> Provided material:
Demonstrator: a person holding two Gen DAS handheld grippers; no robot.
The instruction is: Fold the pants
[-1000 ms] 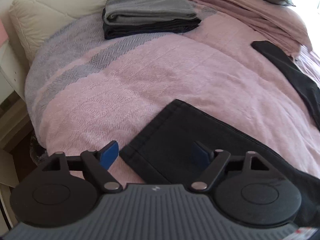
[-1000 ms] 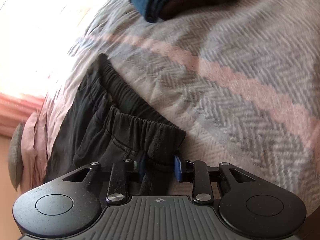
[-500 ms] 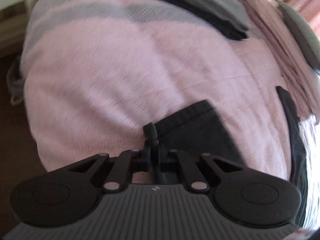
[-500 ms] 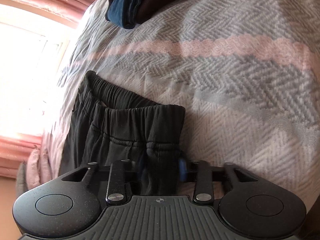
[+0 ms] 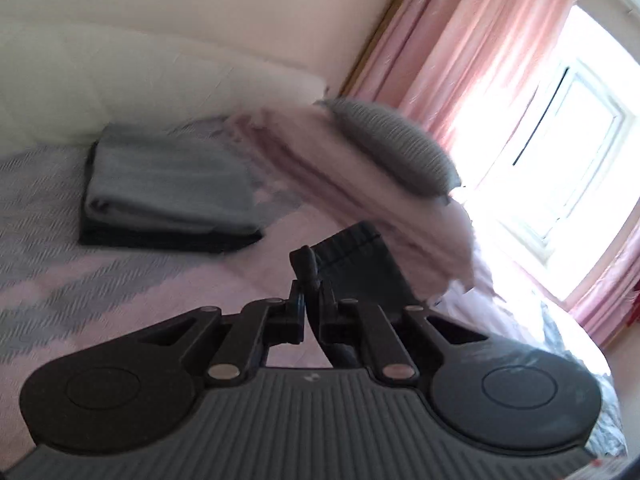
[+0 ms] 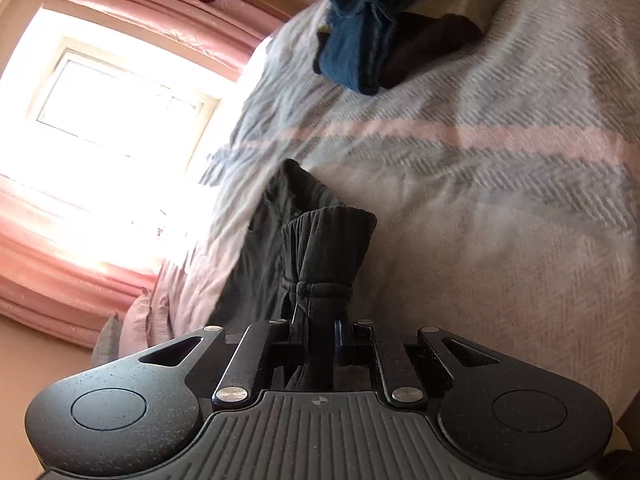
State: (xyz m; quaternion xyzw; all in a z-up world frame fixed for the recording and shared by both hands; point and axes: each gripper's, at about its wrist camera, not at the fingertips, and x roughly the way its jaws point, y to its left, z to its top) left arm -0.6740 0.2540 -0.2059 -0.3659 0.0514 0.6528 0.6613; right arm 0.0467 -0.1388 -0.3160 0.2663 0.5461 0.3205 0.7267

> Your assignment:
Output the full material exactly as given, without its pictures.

> Reply to the task:
Demonstrator: a person holding two Gen DAS handheld grippers; no robot.
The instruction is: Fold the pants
[-1000 ms] 
[-1000 ms] 
[-500 ms] 
[-500 ms] 
[+0 ms] 
[+0 ms] 
State: (xyz m; quaternion xyzw; all in a z-up world frame fixed for the recording and shared by both hands; point and axes: each gripper's, at about its wrist camera, not at the fingertips, and x roughly the way its jaws point, y to its left, z to its top) left arm -0.6740 0.2540 -0.2059 -0.3659 0.0514 0.6528 0.6613; right arm 0.0467 -0.1388 -0.3160 0.2663 0.5461 0.3205 0.7267

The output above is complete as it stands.